View of “Peter Doig: StudioFilmClub,” Kunsthalle Zürich, 2005. -
FREENESS VOL. 1 Chris Ofili’s foundation, ICEBOX, launched its first CD featuring musicians of African, Caribbean, and Asian descent by throwing a rave that was the place to be in London on September 13, 2005. The art world and the cool-music set converged at Cargo nightclub to hear extraordinary acts that made it clear how diverse music-making is in Britain and how little of it makes it to mainstream listeners. Can’t wait for the second volume. For more information visit www.freeness.co.uk.
-
SAUL DIBB, BULLET BOY (2004) Directed by Dibb and produced by Marc Boothe and Ruth Caleb, Bullet Boy is a fictional film that gets to the gritty heart of inner-city gun culture without glamorizing it. This film portrays North and South London in exquisite detail, capturing the nuances of interpersonal relationships and family life in black Britain. Make sure you add this one to your DVD collection.

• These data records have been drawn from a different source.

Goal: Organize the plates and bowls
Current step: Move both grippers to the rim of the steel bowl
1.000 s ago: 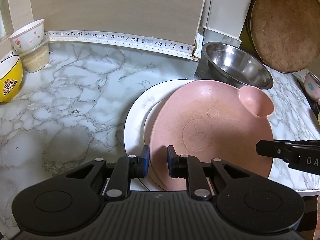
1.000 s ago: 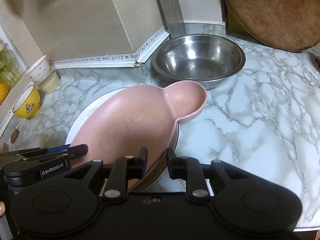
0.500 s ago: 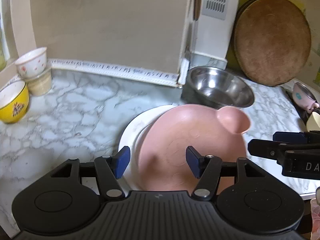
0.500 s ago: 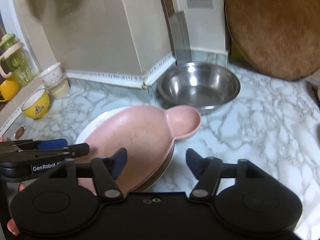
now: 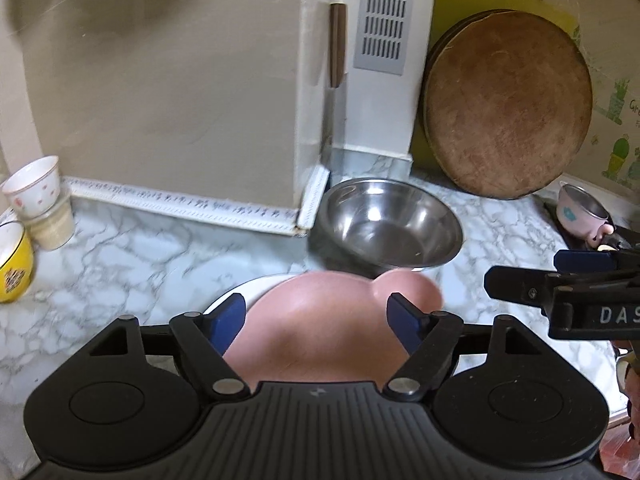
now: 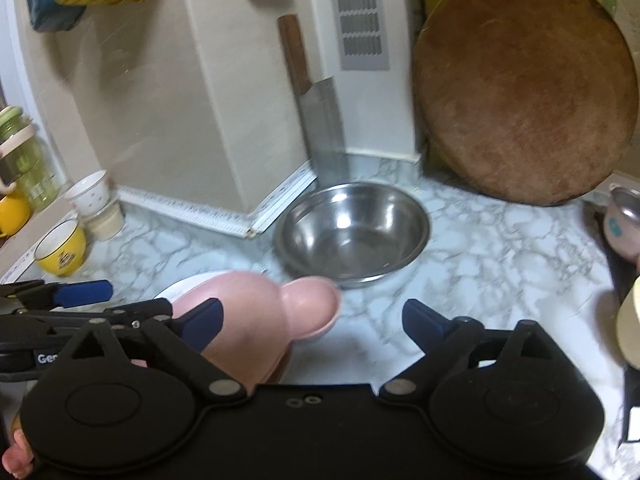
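Note:
A pink plate (image 5: 320,332) with a small round side cup lies on a white plate (image 5: 240,292) on the marble counter. My left gripper (image 5: 316,312) hovers above its near edge, jaws opening wide, pads off the plate. In the right wrist view the pink plate (image 6: 248,320) and the white plate (image 6: 176,290) sit low and left. My right gripper (image 6: 312,316) is above the plate's right edge, jaws opening, nothing between its pads. Each gripper shows in the other's view: the right gripper (image 5: 520,284) and the left gripper (image 6: 80,300).
A steel bowl (image 5: 388,224) stands just behind the plates. At the far left are a yellow bowl (image 5: 10,268) and a flowered white cup (image 5: 34,188) stacked on a beige one. A round wooden board (image 5: 508,104) and a cleaver (image 6: 324,128) lean on the wall. A small pink pot (image 5: 580,216) is far right.
Both grippers opened and let go of the pink plate's near rim, then rose and drew back. The plate stays on the white plate.

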`<state>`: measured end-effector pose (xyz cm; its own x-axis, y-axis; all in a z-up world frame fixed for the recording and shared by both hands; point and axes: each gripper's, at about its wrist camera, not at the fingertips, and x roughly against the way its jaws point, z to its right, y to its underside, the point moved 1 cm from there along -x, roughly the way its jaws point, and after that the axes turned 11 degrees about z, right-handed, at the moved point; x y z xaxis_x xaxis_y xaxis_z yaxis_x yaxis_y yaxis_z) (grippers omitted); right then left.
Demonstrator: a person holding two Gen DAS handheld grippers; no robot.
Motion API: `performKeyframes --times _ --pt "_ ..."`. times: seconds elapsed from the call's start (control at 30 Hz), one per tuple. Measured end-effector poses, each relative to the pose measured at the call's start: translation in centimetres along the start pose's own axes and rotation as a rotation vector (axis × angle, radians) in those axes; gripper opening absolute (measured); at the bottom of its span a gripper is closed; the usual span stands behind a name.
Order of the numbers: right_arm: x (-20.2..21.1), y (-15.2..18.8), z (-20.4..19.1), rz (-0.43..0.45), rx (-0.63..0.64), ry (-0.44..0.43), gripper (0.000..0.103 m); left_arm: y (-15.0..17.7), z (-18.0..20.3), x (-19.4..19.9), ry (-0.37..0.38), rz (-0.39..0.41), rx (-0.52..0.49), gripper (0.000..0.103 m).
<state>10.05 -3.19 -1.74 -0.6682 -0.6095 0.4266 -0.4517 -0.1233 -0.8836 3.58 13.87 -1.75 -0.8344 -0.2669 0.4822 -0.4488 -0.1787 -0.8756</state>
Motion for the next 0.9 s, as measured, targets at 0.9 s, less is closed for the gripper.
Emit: performKeyframes --times 0.9 --pt "-10.7 -5.4 9.8 -0.021 0.059 0.071 0.103 -4.7 4.3 -14.1 -0.102 -0.074 0.052 0.092"
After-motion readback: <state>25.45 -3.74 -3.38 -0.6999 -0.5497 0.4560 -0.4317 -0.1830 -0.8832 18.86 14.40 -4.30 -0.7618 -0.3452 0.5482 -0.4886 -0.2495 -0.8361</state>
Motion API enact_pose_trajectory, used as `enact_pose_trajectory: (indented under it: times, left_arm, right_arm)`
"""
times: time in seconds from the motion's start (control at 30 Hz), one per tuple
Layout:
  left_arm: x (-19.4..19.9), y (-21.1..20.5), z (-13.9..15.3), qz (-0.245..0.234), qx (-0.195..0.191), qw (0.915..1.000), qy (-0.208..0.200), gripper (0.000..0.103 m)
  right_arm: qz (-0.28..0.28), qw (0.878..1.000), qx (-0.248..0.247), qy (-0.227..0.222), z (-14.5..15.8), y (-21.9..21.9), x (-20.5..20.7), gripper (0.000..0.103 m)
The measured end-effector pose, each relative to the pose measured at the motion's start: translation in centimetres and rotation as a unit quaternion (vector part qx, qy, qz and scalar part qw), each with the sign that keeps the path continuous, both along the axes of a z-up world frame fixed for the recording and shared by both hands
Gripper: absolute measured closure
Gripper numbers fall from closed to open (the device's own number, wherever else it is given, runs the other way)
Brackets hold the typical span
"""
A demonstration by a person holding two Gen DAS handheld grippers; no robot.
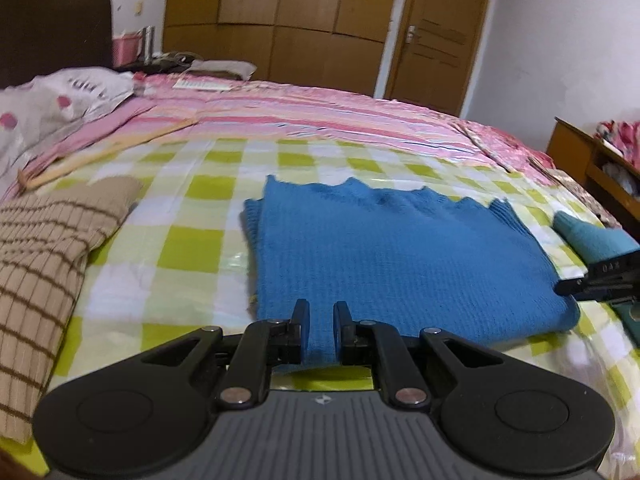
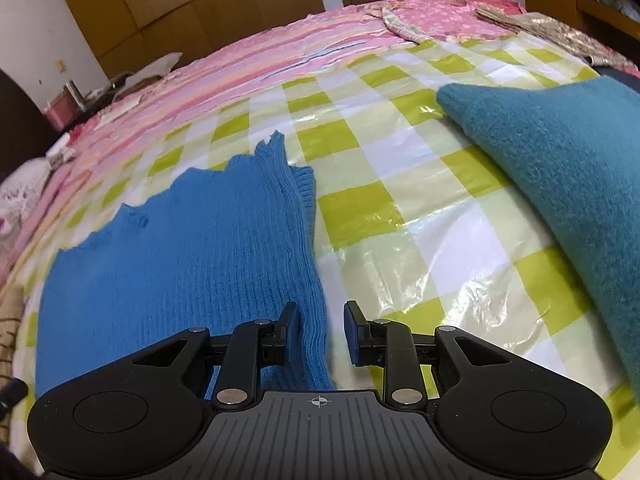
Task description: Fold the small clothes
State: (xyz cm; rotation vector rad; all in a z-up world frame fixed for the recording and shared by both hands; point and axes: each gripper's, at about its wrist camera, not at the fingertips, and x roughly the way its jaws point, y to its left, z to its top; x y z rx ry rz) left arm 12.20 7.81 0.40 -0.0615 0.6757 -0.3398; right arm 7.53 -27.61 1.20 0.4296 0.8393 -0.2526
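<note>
L wrist view: left tongs [image 1: 321,330] clenched on near hem of blue sweater [image 1: 400,256], which lies flat on checked sheet [image 1: 192,240]; R wrist view: right tongs [image 2: 322,332] released astride sweater's right edge; recommend lifting both corners evenly w/ cloth taut.

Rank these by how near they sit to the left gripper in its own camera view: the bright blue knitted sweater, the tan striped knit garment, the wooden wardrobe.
1. Bright blue knitted sweater: right at the left gripper, its near edge between the fingertips.
2. Tan striped knit garment: off to the left on the bed.
3. Wooden wardrobe: against the far wall, beyond the bed.
</note>
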Motion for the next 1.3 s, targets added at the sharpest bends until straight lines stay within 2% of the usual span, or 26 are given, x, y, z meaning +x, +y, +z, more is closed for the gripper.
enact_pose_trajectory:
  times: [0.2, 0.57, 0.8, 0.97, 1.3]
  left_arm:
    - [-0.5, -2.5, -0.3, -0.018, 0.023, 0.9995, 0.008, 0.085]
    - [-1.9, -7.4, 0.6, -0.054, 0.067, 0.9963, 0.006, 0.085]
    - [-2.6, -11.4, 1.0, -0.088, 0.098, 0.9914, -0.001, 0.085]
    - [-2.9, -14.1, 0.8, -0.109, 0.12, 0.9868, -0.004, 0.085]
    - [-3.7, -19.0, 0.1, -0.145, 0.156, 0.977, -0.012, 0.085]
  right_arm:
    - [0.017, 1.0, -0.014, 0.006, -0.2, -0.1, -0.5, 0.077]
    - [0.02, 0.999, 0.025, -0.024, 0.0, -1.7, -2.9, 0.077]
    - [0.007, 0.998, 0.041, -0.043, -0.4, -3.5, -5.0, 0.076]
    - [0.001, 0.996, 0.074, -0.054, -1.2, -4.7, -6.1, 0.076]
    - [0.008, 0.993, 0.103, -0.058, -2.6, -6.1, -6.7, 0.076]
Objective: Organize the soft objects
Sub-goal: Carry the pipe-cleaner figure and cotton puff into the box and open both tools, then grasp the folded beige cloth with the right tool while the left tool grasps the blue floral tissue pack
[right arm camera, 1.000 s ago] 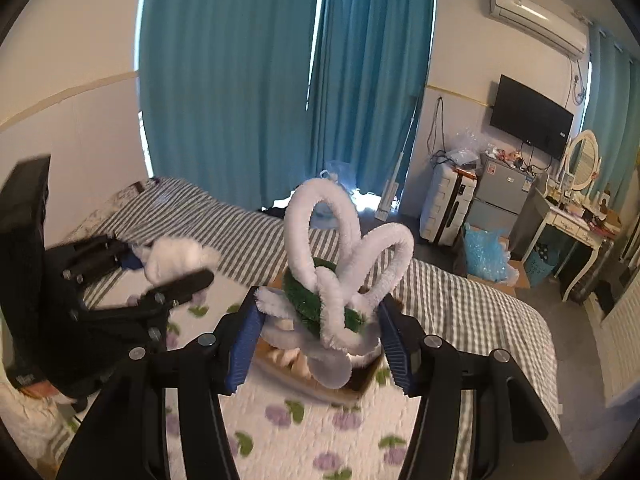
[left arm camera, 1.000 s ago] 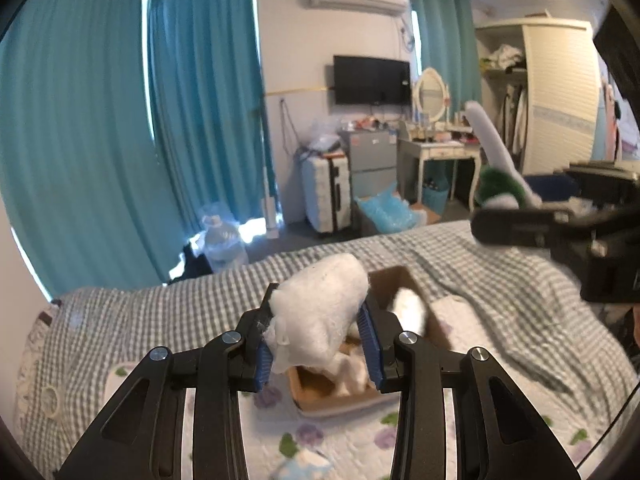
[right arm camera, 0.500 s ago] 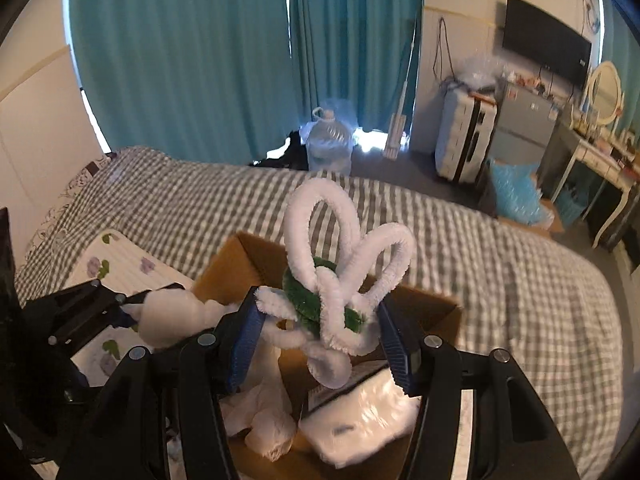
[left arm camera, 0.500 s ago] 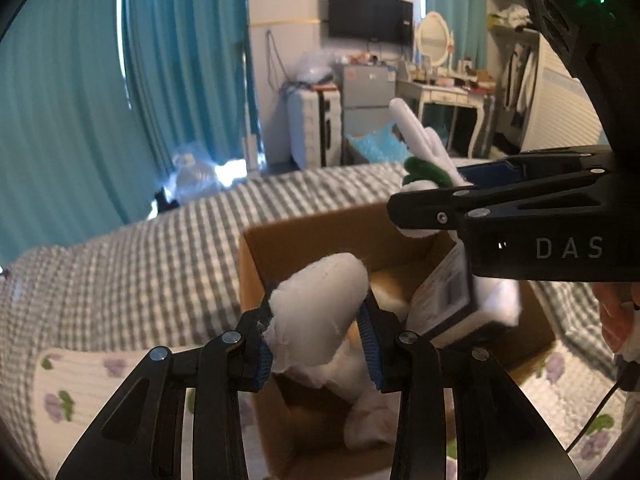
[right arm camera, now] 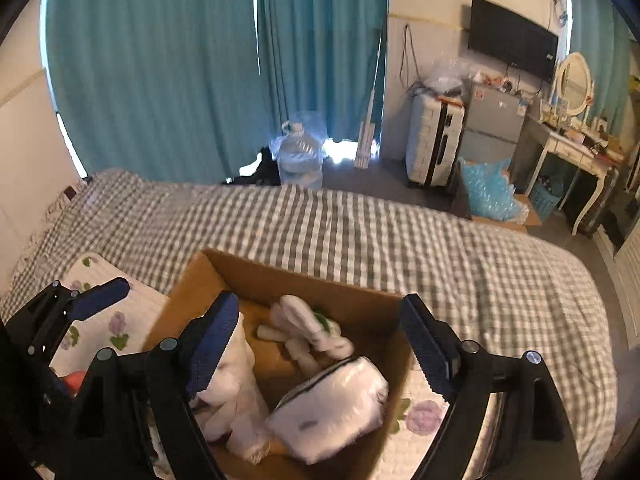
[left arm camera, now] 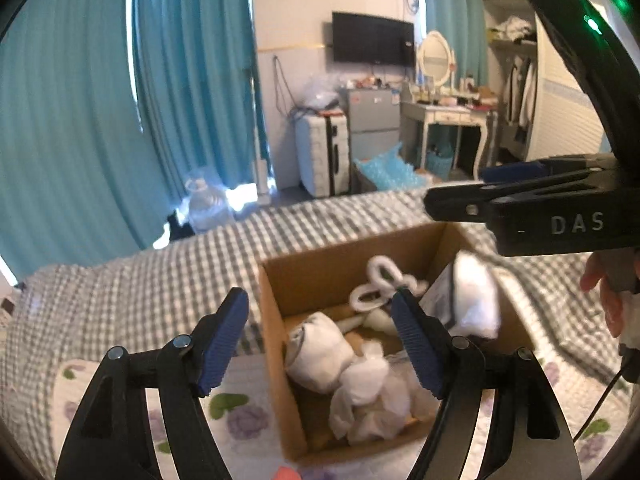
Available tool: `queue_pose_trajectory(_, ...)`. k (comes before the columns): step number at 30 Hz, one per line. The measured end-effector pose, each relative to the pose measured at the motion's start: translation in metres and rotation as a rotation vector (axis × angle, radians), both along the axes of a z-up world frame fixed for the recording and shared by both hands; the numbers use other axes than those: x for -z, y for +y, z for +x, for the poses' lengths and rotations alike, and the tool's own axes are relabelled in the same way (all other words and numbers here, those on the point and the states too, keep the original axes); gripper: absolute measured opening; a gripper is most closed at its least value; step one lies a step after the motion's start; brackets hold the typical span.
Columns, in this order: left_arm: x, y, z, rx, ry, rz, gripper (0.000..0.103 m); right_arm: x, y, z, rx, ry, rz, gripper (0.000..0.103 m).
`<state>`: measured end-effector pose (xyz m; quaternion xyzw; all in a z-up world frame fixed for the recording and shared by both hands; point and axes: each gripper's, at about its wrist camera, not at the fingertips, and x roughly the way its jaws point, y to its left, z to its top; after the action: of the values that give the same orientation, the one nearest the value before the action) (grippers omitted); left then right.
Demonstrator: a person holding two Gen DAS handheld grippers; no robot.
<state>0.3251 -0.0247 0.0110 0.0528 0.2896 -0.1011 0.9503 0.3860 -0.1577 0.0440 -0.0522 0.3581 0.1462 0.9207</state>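
Your bed (right arm camera: pixel 360 232), covered in a grey checked spread, carries a floral quilt (left arm camera: pixel 240 412) along its near edge, and on that quilt sits the open cardboard box (left arm camera: pixel 276 344). Inside the box lie the soft things: a plastic-wrapped white pack (right arm camera: pixel 332 404) against the right wall, a white rolled cloth (left arm camera: pixel 320 352) toward the left wall, crumpled white wadding (left arm camera: pixel 372 400) at the near side, and the white looped pipe-cleaner flower (right arm camera: pixel 308 328) by the far wall. Your left gripper (left arm camera: pixel 320 340) hangs over the box's left wall, jaws spread wide and holding nothing. Your right gripper (right arm camera: pixel 316 340) hovers above the box's middle, jaws likewise wide apart and empty.
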Motion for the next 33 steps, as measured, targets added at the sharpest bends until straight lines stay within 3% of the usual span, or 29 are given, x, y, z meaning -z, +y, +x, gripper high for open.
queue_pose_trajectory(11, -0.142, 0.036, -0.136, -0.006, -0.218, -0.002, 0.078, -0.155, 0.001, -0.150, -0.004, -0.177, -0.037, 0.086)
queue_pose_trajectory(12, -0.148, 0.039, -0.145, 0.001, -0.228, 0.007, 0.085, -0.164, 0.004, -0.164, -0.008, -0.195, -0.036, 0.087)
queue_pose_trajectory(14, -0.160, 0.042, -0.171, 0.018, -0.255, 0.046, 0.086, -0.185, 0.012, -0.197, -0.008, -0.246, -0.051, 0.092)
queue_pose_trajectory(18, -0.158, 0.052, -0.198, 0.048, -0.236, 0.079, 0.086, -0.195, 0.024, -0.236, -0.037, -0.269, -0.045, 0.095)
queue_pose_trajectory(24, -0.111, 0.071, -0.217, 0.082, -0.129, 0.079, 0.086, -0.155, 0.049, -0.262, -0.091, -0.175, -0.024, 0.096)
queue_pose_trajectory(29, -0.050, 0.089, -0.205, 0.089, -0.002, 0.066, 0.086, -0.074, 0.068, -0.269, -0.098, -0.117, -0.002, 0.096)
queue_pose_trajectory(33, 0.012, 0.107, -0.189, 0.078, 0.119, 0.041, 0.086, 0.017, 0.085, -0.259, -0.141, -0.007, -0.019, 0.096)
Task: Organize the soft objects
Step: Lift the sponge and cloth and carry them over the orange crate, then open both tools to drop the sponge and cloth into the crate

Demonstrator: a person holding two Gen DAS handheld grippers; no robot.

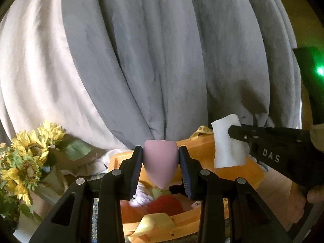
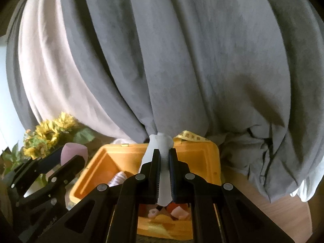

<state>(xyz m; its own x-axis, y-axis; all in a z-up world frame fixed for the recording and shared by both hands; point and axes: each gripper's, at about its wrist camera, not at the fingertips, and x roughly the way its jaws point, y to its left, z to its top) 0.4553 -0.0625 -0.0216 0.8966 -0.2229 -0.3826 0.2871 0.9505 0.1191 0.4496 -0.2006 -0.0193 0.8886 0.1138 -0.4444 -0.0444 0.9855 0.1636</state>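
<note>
This looks like a lived-in room of a home, most likely a living room or bedroom. The landmark is an open orange plastic storage box (image 2: 202, 156) holding small soft items. Directly behind the box hang long grey fabric curtains (image 1: 162, 60), gathered in heavy folds, with a pale cream curtain panel (image 1: 36, 70) to their left. Left of the box stands a bunch of yellow artificial sunflowers with green leaves (image 1: 30, 156). To the right of the box a light wooden surface (image 2: 263, 208) shows. The drapery and decorative flowers point to domestic furnishing.
</note>
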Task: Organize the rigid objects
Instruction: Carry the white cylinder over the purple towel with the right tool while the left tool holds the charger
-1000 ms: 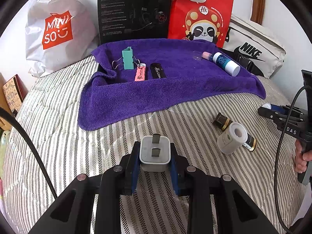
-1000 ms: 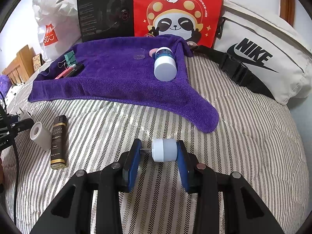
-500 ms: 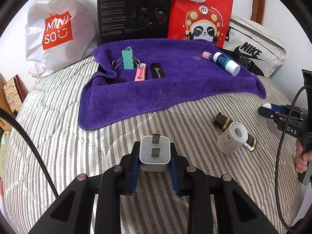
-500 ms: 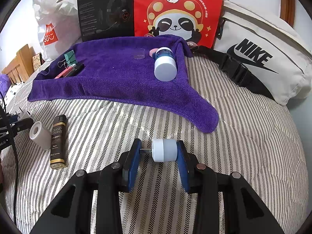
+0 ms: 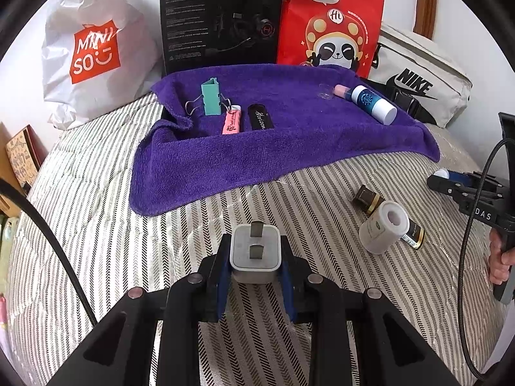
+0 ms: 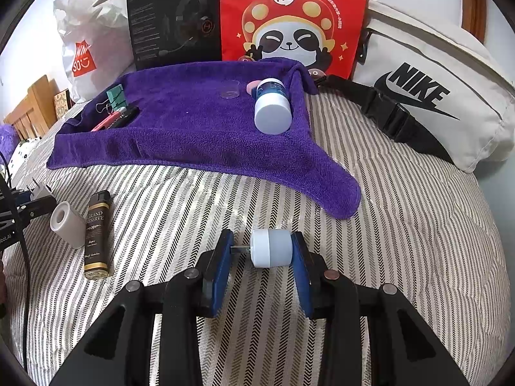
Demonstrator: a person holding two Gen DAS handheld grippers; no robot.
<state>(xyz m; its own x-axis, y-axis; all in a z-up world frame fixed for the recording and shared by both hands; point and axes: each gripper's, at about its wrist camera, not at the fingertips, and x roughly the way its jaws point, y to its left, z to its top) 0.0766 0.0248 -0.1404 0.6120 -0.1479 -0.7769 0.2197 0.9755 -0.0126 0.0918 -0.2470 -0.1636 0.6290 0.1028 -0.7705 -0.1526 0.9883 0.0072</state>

Saul Dibb, Bullet Boy, 2004, still from a color film in 16 mm, 89 minutes. -
DARRELL WAYNE FIELDS, ARCHITECTURE IN BLACK (2000) This book by Fields, published by London’s Athlone Press, is a detective-like analysis of the hijacking of architectural history by a European sensibility whose racism resulted in the exclusion of black culture—which, of course, is the mother of the arts (i.e., Egypt). Focusing on the semiotics of architectural terms, the study begins to address the damage, recasting a history that has ignored the contributions of black architects.
-
ISAAC JULIEN, FANTÔME CREOLE, 2005 A pioneer of the multiple-projection installation, Isaac Julien has directed a complex and mesmerizing new video entitled Fantôme Creole, which debuted at the Centre Pompidou in Paris this summer. This film is rich in historical and political meaning, exploring the impact of location—both cultural and physical—to resounding effect. It is both cold and warm, past and present, a critique and celebration. Let’s hope he turns his attention to making a longer work: Another feature film from this auteur (his last feature, Young Soul Rebels, came out in 1991) is long overdue.
-
“ROBERT SMITHSON,” WHITNEY MUSEUM OF AMERICAN ART This essential show charted Smithson’s pioneering work in sculpture, Land art, and entropic architecture. The installations of mirror and earth are powerful, as is the documentation of Spiral Jetty, 1970, an extraordinary accomplishment that is now visible again. Smithson’s floating island, which circled Manhattan for one week during the show, reminds us of the power of nature and our relationship to it—de-architecturalizing architecture by disregarding rules about foundation, stability, and permanence.